_Your instructions_
Only the text of the records, copied exactly, is wanted; no pictures.

(The data Opens)

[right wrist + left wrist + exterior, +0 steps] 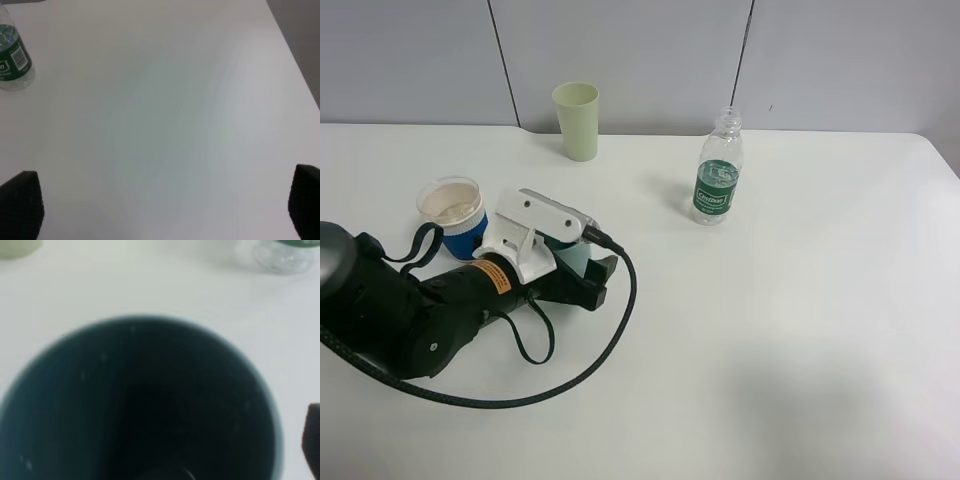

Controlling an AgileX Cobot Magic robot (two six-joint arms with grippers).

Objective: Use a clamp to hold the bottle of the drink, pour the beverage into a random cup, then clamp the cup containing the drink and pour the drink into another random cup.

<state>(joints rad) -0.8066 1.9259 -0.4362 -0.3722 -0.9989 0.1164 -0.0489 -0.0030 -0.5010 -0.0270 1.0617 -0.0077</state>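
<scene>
A clear bottle (pixel 718 180) with a green label and no cap stands on the white table (pixel 800 330), right of centre. A pale green cup (pixel 577 120) stands at the back. A blue cup (pixel 453 215) with a pale drink inside stands at the left. My left gripper (pixel 592 275) lies low on the table, closed around a teal cup (pixel 570 262). The teal cup's dark inside (pixel 140 405) fills the left wrist view, with one fingertip (pixel 312 440) at its edge. My right gripper (pixel 162 200) is wide open over bare table, with the bottle (pixel 12 60) far ahead of it.
A black cable (pixel 610 340) loops on the table from the left arm. The blue cup stands close beside the left wrist. The pale green cup (pixel 15 247) and the bottle (pixel 285 252) show beyond the teal cup. A grey wall runs behind the table.
</scene>
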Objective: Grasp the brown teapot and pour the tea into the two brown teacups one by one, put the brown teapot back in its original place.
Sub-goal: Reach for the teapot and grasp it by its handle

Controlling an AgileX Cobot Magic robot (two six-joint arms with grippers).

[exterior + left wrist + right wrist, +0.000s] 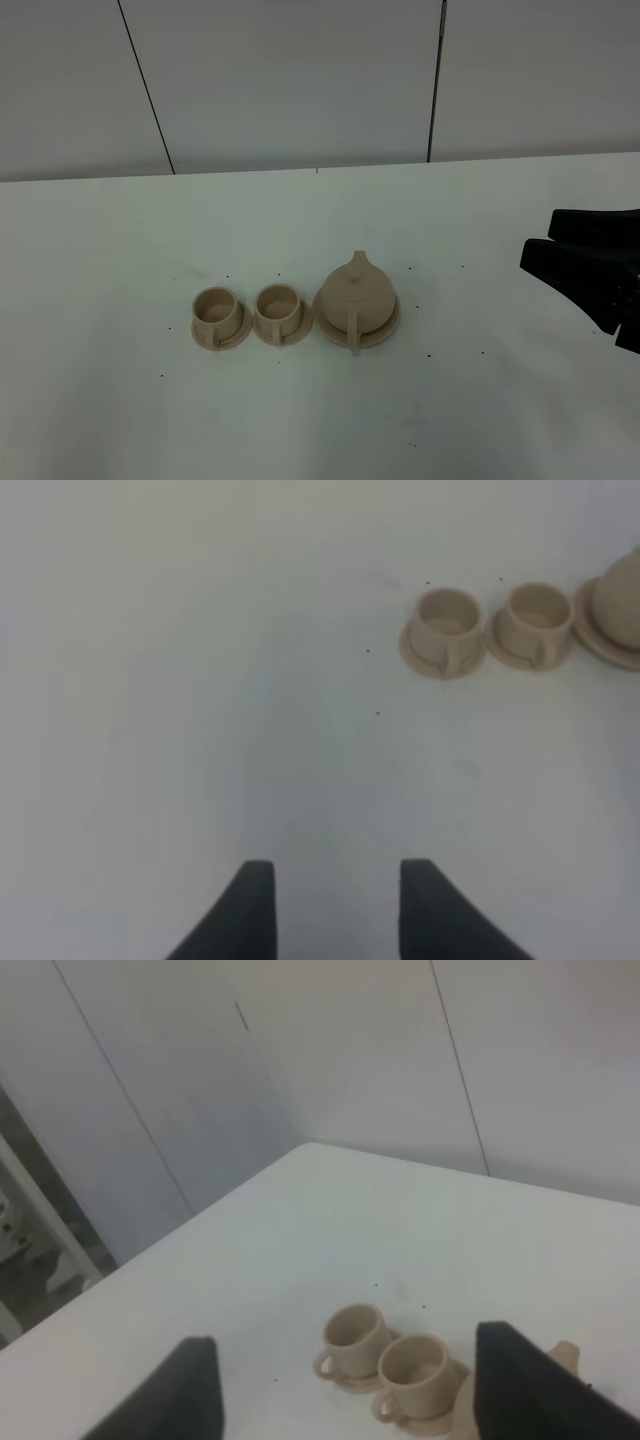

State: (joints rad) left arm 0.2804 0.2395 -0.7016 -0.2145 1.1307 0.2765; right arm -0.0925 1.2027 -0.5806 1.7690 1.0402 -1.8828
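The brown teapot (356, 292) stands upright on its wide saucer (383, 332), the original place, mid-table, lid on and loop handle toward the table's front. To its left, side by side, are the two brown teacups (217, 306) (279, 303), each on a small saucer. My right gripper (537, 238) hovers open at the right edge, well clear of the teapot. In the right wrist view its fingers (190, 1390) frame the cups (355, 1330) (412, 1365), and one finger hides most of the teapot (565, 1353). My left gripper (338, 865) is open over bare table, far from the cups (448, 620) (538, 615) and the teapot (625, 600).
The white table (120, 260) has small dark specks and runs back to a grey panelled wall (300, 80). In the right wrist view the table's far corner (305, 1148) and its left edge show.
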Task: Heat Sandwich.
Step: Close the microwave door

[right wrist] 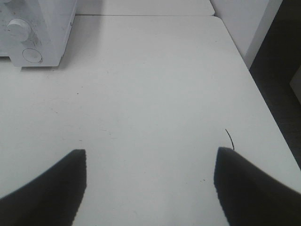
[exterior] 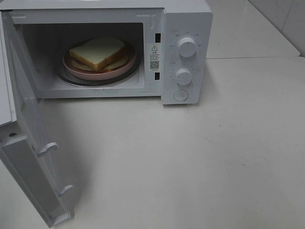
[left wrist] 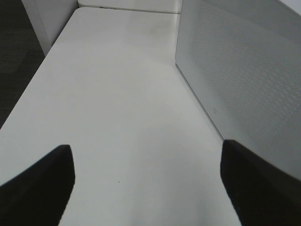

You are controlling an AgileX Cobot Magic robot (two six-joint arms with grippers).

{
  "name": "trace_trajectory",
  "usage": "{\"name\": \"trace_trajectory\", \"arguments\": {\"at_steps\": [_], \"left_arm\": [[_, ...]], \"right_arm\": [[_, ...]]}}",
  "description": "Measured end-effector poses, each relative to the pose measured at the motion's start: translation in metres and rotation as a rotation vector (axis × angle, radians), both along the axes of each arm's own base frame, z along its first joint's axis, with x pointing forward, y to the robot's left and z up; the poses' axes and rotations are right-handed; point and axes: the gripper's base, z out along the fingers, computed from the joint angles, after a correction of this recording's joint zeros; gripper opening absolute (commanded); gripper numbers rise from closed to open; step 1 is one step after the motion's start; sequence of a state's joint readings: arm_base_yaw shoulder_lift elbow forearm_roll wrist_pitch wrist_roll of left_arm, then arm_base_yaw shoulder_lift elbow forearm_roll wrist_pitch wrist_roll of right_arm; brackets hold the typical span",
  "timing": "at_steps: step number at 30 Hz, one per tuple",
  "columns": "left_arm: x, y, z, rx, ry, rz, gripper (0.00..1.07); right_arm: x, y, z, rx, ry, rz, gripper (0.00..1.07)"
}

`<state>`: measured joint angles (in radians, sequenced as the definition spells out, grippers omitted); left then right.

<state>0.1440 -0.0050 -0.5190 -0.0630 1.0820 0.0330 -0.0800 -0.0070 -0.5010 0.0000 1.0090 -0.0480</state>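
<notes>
Plainly, the left gripper (left wrist: 148, 188) stands wide open above the table (left wrist: 117, 94), holding nothing; the right gripper (right wrist: 150, 188) is likewise spread and empty. Farther off, the sandwich (exterior: 100, 52) sits on a pink plate (exterior: 95, 72) inside the microwave (exterior: 186, 19), its door (exterior: 28, 157) swung open.

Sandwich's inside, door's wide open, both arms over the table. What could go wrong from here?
The white microwave door stands wide open; a hard push from the left gripper beside it could slam it and jolt the skewed pale-bread sandwich on its round pink plate.
The white round upper knob is small; the right gripper's open jaws might slip turning it.
</notes>
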Motion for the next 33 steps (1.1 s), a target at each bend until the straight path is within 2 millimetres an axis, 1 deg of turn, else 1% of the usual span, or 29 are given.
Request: {"name": "trace_trajectory", "arguments": {"at_steps": [33], "left_arm": [[0.0000, 0.0000, 0.0000, 0.000, 0.000, 0.000, 0.80]], "right_arm": [[0.0000, 0.0000, 0.0000, 0.000, 0.000, 0.000, 0.73]]}}
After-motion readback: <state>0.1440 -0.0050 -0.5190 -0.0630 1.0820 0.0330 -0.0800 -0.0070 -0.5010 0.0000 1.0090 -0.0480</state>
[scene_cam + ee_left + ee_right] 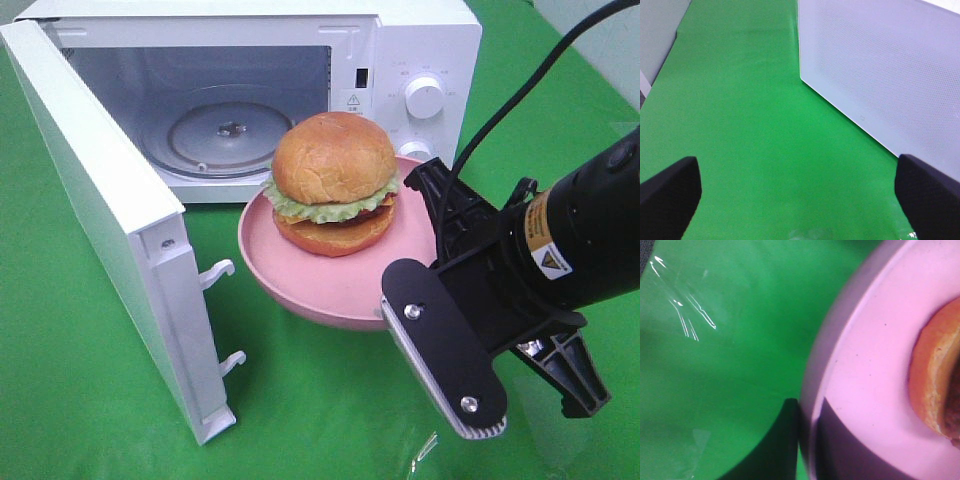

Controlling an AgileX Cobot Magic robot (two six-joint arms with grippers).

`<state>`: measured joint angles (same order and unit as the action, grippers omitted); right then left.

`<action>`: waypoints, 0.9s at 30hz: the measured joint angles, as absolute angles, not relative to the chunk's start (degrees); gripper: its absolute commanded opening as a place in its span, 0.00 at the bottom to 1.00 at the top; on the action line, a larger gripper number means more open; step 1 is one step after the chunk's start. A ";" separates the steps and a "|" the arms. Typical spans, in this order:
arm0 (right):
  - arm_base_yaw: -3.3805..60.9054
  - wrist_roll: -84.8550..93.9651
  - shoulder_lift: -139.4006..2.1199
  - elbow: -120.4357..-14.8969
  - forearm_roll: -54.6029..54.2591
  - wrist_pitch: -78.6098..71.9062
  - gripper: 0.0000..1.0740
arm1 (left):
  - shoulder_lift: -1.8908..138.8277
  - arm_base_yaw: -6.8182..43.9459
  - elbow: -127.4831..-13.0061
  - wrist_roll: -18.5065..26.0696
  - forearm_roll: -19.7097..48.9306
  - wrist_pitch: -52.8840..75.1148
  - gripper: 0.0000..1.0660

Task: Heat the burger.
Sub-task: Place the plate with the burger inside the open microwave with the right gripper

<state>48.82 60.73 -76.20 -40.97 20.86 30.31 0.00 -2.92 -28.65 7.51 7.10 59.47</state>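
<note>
The burger (334, 182), with a glossy brown bun, green lettuce and a patty, sits on a pink round plate (290, 275). The plate is held off the green table just in front of the open microwave (420, 50). My right gripper (405, 290) is shut on the plate's near right rim. In the right wrist view its dark fingers (787, 440) clamp the plate rim (850, 365), and the burger's bun edge (930, 370) shows. My left gripper (800, 200) is open and empty over the cloth. It is out of the exterior view.
The microwave door (110, 200) stands wide open to the left, latch hooks pointing toward the plate. A glass turntable (230, 135) lies in the empty cavity. A white perforated microwave panel (880, 75) stands close to the left gripper. Green cloth (100, 400) covers the table.
</note>
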 measured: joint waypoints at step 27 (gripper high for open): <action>39.08 93.11 -76.83 -40.85 -1.49 25.67 0.00 | 0.00 -2.92 -28.65 7.51 7.10 59.47 0.92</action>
<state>39.08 93.11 -76.83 -40.85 -1.49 25.67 0.00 -2.92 -28.65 7.51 7.10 59.47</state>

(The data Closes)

_Answer to this exercise_
[right wrist + left wrist + exterior, +0 steps] 

Controlling an AgileX Cobot Magic robot (two six-joint arms with grippers).

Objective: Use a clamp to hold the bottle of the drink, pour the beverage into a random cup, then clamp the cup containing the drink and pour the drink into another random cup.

<state>(joints rad) -0.8066 1.9259 -0.4362 -0.3722 -0.9989 0.1164 -0.0489 -0.0030 -0.5010 -0.0270 1.0617 -0.0077</state>
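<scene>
A clear bottle (pixel 718 180) with a green label and no cap stands on the white table (pixel 800 330), right of centre. A pale green cup (pixel 577 120) stands at the back. A blue cup (pixel 453 215) with a pale drink inside stands at the left. My left gripper (pixel 592 275) lies low on the table, closed around a teal cup (pixel 570 262). The teal cup's dark inside (pixel 140 405) fills the left wrist view, with one fingertip (pixel 312 440) at its edge. My right gripper (pixel 162 200) is wide open over bare table, with the bottle (pixel 12 60) far ahead of it.
A black cable (pixel 610 340) loops on the table from the left arm. The blue cup stands close beside the left wrist. The pale green cup (pixel 15 247) and the bottle (pixel 285 252) show beyond the teal cup. A grey wall runs behind the table.
</scene>
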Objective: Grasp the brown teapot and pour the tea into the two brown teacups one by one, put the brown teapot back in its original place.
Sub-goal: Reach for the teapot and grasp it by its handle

Controlling an AgileX Cobot Magic robot (two six-joint arms with grippers).

[exterior + left wrist + right wrist, +0.000s] 

State: (joints rad) left arm 0.2804 0.2395 -0.7016 -0.2145 1.1307 0.2765; right arm -0.0925 1.2027 -0.5806 1.7690 1.0402 -1.8828
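The brown teapot (356, 292) stands upright on its wide saucer (383, 332), the original place, mid-table, lid on and loop handle toward the table's front. To its left, side by side, are the two brown teacups (217, 306) (279, 303), each on a small saucer. My right gripper (537, 238) hovers open at the right edge, well clear of the teapot. In the right wrist view its fingers (190, 1390) frame the cups (355, 1330) (412, 1365), and one finger hides most of the teapot (565, 1353). My left gripper (338, 865) is open over bare table, far from the cups (448, 620) (538, 615) and the teapot (625, 600).
The white table (120, 260) has small dark specks and runs back to a grey panelled wall (300, 80). In the right wrist view the table's far corner (305, 1148) and its left edge show.
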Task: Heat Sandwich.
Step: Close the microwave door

[right wrist] 
[exterior] 
[left wrist] 

You are controlling an AgileX Cobot Magic robot (two six-joint arms with grippers).

{
  "name": "trace_trajectory",
  "usage": "{\"name\": \"trace_trajectory\", \"arguments\": {\"at_steps\": [_], \"left_arm\": [[_, ...]], \"right_arm\": [[_, ...]]}}",
  "description": "Measured end-effector poses, each relative to the pose measured at the motion's start: translation in metres and rotation as a rotation vector (axis × angle, radians), both along the axes of each arm's own base frame, z along its first joint's axis, with x pointing forward, y to the robot's left and z up; the poses' axes and rotations are right-handed; point and axes: the gripper's base, z out along the fingers, computed from the joint angles, after a correction of this recording's joint zeros; gripper opening absolute (commanded); gripper numbers rise from closed to open; step 1 is one step after the motion's start; sequence of a state's joint readings: arm_base_yaw shoulder_lift elbow forearm_roll wrist_pitch wrist_roll of left_arm, then arm_base_yaw shoulder_lift elbow forearm_roll wrist_pitch wrist_roll of right_arm; brackets hold the typical span",
  "timing": "at_steps: step number at 30 Hz, one per tuple",
  "columns": "left_arm: x, y, z, rx, ry, rz, gripper (0.00..1.07); right_arm: x, y, z, rx, ry, rz, gripper (0.00..1.07)"
}

`<state>`: measured joint angles (in radians, sequenced as the definition spells out, grippers omitted); left then right.

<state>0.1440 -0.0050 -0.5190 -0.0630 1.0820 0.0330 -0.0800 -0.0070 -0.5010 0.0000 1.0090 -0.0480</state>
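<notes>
Plainly, the left gripper (left wrist: 148, 188) stands wide open above the table (left wrist: 117, 94), holding nothing; the right gripper (right wrist: 150, 188) is likewise spread and empty. Farther off, the sandwich (exterior: 100, 52) sits on a pink plate (exterior: 95, 72) inside the microwave (exterior: 186, 19), its door (exterior: 28, 157) swung open.

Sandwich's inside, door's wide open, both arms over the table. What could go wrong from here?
The white microwave door stands wide open; a hard push from the left gripper beside it could slam it and jolt the skewed pale-bread sandwich on its round pink plate.
The white round upper knob is small; the right gripper's open jaws might slip turning it.
</notes>
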Motion for the next 33 steps (1.1 s), a target at each bend until the straight path is within 2 millimetres an axis, 1 deg of turn, else 1% of the usual span, or 29 are given.
Request: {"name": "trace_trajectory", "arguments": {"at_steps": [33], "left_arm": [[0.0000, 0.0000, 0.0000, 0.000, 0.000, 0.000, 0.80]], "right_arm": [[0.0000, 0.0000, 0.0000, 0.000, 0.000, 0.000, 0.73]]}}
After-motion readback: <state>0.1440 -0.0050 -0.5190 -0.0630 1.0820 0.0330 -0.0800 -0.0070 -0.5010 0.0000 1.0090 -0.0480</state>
[scene_cam + ee_left + ee_right] 

Controlling an AgileX Cobot Magic robot (two six-joint arms with grippers).

`<state>`: measured joint angles (same order and unit as the action, grippers omitted); right then left.

`<action>`: waypoints, 0.9s at 30hz: the measured joint angles, as absolute angles, not relative to the chunk's start (degrees); gripper: its absolute commanded opening as a place in its span, 0.00 at the bottom to 1.00 at the top; on the action line, a larger gripper number means more open; step 1 is one step after the chunk's start. A ";" separates the steps and a "|" the arms. Typical spans, in this order:
arm0 (right):
  - arm_base_yaw: -3.3805..60.9054
  - wrist_roll: -84.8550..93.9651
  - shoulder_lift: -139.4006..2.1199
  - elbow: -120.4357..-14.8969
  - forearm_roll: -54.6029..54.2591
  - wrist_pitch: -78.6098..71.9062
  - gripper: 0.0000..1.0740
arm1 (left):
  - shoulder_lift: -1.8908..138.8277
  - arm_base_yaw: -6.8182..43.9459
  - elbow: -127.4831..-13.0061
  - wrist_roll: -18.5065..26.0696
  - forearm_roll: -19.7097..48.9306
  - wrist_pitch: -52.8840..75.1148
  - gripper: 0.0000..1.0660

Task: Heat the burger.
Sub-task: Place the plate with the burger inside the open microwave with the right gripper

<state>48.82 60.73 -76.20 -40.97 20.86 30.31 0.00 -2.92 -28.65 7.51 7.10 59.47</state>
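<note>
The burger (334, 182), with a glossy brown bun, green lettuce and a patty, sits on a pink round plate (290, 275). The plate is held off the green table just in front of the open microwave (420, 50). My right gripper (405, 290) is shut on the plate's near right rim. In the right wrist view its dark fingers (787, 440) clamp the plate rim (850, 365), and the burger's bun edge (930, 370) shows. My left gripper (800, 200) is open and empty over the cloth. It is out of the exterior view.
The microwave door (110, 200) stands wide open to the left, latch hooks pointing toward the plate. A glass turntable (230, 135) lies in the empty cavity. A white perforated microwave panel (880, 75) stands close to the left gripper. Green cloth (100, 400) covers the table.
</note>
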 measured: joint waypoints at step 27 (gripper high for open): <action>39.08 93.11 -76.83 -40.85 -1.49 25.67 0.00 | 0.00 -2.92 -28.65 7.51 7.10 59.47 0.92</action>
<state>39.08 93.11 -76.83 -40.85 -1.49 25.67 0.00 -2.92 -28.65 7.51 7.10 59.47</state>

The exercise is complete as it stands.